• Exercise objective:
Give the number of lines in the data below that contain "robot", and only that number.

[Data entries]

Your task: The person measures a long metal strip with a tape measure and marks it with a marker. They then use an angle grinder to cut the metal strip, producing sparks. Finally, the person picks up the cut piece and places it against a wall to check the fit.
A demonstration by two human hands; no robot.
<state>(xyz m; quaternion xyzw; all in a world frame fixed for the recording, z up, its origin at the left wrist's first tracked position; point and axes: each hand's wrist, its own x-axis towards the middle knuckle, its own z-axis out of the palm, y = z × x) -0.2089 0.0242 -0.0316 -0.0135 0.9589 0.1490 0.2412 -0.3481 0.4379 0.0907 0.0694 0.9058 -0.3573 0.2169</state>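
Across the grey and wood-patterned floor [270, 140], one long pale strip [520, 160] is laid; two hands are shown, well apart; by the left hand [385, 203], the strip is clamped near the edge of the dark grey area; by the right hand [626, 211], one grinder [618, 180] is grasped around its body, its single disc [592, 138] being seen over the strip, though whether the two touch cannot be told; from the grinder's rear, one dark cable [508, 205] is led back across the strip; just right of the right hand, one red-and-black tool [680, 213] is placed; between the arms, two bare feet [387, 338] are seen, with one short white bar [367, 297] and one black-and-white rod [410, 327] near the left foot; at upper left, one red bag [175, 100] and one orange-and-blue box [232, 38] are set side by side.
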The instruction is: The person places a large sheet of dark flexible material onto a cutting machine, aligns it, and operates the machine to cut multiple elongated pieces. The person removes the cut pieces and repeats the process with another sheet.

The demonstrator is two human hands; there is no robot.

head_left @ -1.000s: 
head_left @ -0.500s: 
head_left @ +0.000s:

• Response:
2